Indigenous Writing: Reclaiming the Past, Imagining the Future
The University of Salford are delighted to present "Indigenous Writing: Reclaiming the Past, Imagining the Future", a seminar series dedicated to celebrating and exploring the ways in which Indigenous literatures can, as Risling Baldy suggests, help to ‘build a future with the past’ (2015, p.18).
Since time immemorial, stories have played significant social, cultural and political roles for many Indigenous nations. From encapsulating cosmologies, preserving traditional knowledges, and affirming relationships to place and land, stories assert Indigenous presence and resist erasure. As LeAnne Howe explains, Indigenous storytelling connects us in the present moment to both the past and the future (2014, p.47). Similarly, for Cutcha Risling Baldy, Indigenous stories are ‘living histories […] understood not only as documents of the past, but also living philosophies of the present and future’ (2015, p.18).
This event is funded by the University of Salford and presented in associated with the Centre for Indigenous and Settler-Colonial Studies at the University of Kent.
Living with the Land – a Necessity of Life or a Lovestory? - Lill Tove Fredriksen (UiT Arctic University of Tromsø.
How can we investigate relational connections to the land? How can we do it from a Sámi perspective? There are multiple ways of thinking and engaging with Indigenous connections to the land. In this essay, I will focus on relational contexts that refer to the interaction between humans and the land itself as a mutual interaction.

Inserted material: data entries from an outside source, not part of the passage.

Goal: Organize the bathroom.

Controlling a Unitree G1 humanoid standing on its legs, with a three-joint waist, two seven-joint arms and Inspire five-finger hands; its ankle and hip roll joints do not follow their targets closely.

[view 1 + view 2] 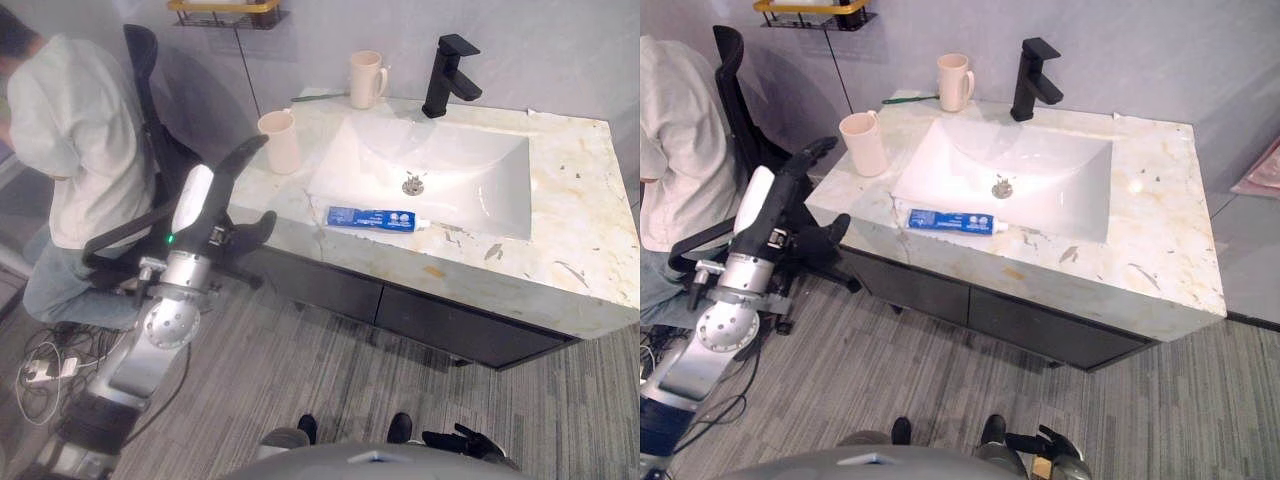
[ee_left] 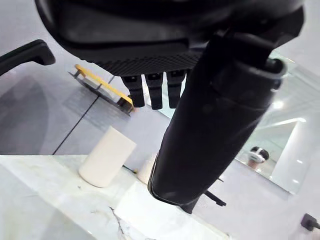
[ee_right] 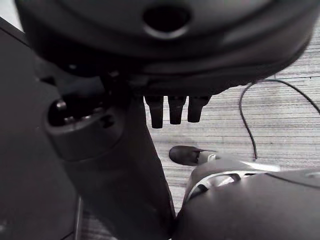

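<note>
Two cups: one [image 1: 280, 140] stands on the surface's [image 1: 560, 210] left edge, just past the left fingertips; the other [image 1: 366, 78] stands farther back, by the wall.
Left hand [image 1: 225, 190]: raised at the surface's left corner, fingers [image 2: 155, 92] straight and spread from the thumb [image 2: 215, 125], holding nothing, not touching the near cup.
Right hand [image 3: 150, 100]: hanging low over the floor [image 3: 280, 120], fingers [image 3: 174, 110] pointing straight down, empty.
Toothpaste [image 1: 375, 217]: lying flat on the surface's front strip, touching the sink's [image 1: 470, 165] front rim, well to the right of the left fingers.
Toothbrush [image 1: 320, 98]: lying just left of the far cup, beyond the near cup.
Tap [image 1: 450, 75]: black, at the sink's back, far from both hands.
Shelf [image 1: 225, 12]: yellow-edged, on the wall above the left fingers.
Person [image 1: 70, 150]: seated in a chair [image 1: 150, 130], just left of the left hand.
</note>
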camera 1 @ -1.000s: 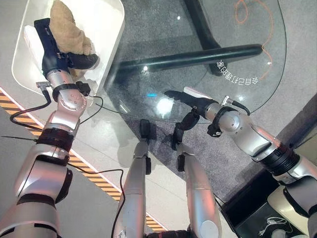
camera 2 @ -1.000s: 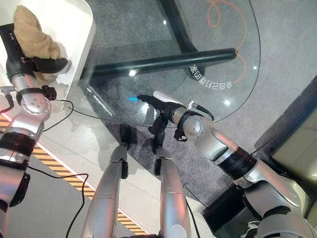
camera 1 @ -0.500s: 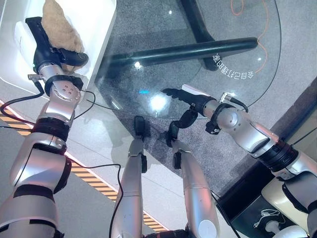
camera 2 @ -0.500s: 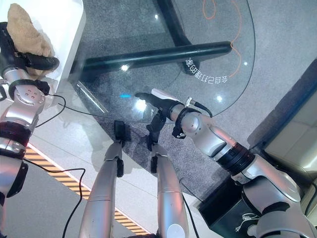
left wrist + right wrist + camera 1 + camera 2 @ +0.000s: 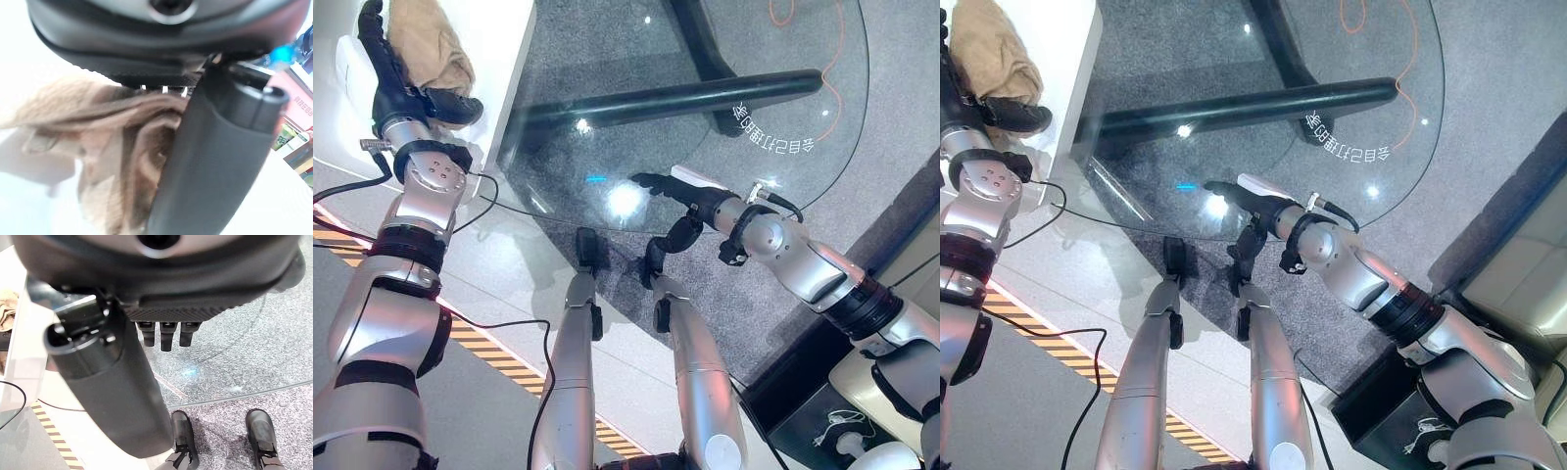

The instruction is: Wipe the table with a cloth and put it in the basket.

In particular, I will place emphasis on the concept of meahcci, a word that forms part of the title of this essay, and on its several meanings, including pastureland, open country, waste country, and wilderness. To illustrate the use and connection to meahcci, I will draw on personal lived experiences and stories, as well as exploring the ancient Sámi yoik tradition, and introducing a glimpse into Sámi written literature. Relational contexts must somehow mean that we human beings need to see the land as an actor, and that we need to act according to the terms of the land. What does this require of us, of our human interactions? Can árbemáhttu, which can be translated as “inherited knowledge based on trust”, teach us how to act and become a source of critical thought for when new times are coming? This essay will show how árbemáhttu plays a vital role in the use and understanding of meahcci. Árbemáhttu encompasses a deep meaning of knowledge transfer between generations. It gives us some impressions of what meahcci means in a contemporary life, and how it can also contribute to living relations in the future.

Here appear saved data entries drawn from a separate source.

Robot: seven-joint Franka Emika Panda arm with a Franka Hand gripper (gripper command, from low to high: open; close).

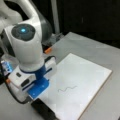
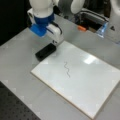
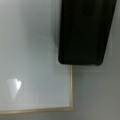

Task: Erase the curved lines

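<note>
Black eraser (image 3: 85, 32) under gripper (image 2: 55, 42); curve lines (image 2: 67, 69) unerased on whiteboard (image 2: 85, 82)

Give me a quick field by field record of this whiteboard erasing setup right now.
surface: grey table
board: white board lying flat, wood-coloured edge
curve lines: one thin dark squiggle near the board's middle, intact in both front views
eraser: black block eraser at the board's corner, partly on the table
gripper: gripper directly above the eraser's end; contact cannot be told
wrist view: eraser over the board's corner
</note>
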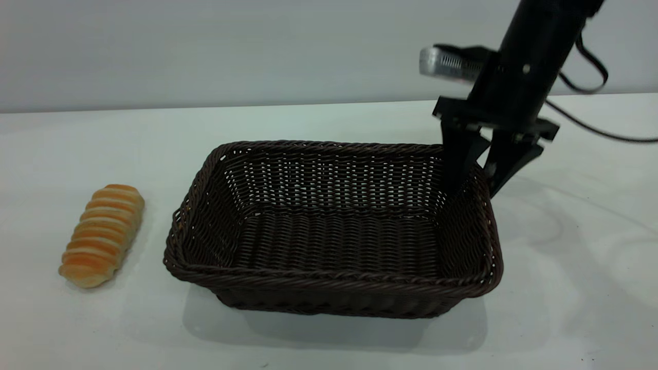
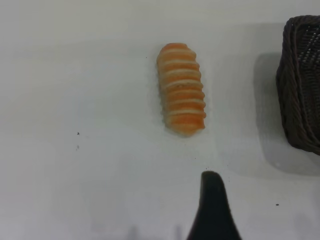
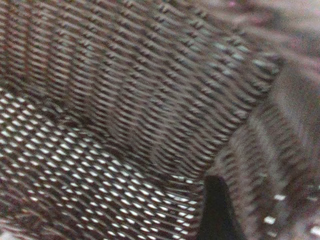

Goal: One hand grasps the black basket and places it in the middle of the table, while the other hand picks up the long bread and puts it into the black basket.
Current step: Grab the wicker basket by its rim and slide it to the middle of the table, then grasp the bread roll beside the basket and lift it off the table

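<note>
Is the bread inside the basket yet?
No. The long bread lies on the table, beside the empty black basket.

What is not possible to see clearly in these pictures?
- Left gripper: left wrist view shows only one dark piece, cut off by the edge; absent from the exterior view.
- Right gripper: exterior view, one finger inside and one outside the black basket wall; firm grip not visible.
- Right wrist view: blurred weave only.
- Long bread: underside hidden against the table.

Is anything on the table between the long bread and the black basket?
No. In the exterior view only bare table separates the long bread from the black basket; the left wrist view shows the same.
</note>
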You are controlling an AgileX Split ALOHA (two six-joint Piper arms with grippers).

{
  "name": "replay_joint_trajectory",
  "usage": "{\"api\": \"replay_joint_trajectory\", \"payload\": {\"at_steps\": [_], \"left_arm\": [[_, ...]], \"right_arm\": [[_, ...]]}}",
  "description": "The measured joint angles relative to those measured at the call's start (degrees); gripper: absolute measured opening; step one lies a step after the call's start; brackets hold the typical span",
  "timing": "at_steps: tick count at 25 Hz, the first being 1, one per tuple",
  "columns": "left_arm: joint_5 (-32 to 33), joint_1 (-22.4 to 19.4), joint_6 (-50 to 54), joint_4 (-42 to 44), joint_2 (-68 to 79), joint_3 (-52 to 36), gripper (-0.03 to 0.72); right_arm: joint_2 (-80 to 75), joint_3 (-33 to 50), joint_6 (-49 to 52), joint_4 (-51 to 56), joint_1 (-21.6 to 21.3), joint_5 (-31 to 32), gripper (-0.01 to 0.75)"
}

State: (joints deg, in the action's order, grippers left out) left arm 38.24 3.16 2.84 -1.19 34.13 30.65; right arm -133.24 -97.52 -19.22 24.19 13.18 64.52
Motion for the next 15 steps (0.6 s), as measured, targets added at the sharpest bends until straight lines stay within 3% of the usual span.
{"api": "replay_joint_trajectory", "payload": {"at_steps": [8, 15], "left_arm": [[0.11, 0.00, 0.00, 0.11, 0.00, 0.00, 0.568], [0.00, 0.00, 0.00, 2.40, 0.00, 0.00, 0.568]], "right_arm": [[0.22, -11.13, 7.33, -15.30, 0.00, 4.17, 0.537], [6.39, -12.02, 9.63, -23.35, 0.00, 4.90, 0.537]]}}
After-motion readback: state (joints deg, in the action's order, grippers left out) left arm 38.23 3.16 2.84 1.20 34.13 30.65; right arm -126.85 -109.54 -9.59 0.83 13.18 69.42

Lill Tove Fredriksen received her PhD from UiT the Arctic University of Tromso, Norway, focusing in the thesis on the coping skills in the novel trilogy Árbbolaččat (“The heirs”) written by the Sámi novelist Jovnna-Ánde Vest. She is Associate Professor in Sámi Literature at the same university. She has published widely in the Sámi language, and in Norwegian and English, on coping skills and traditional knowledge in Sámi literature. She also participates in the public debate concerning Sámi issues.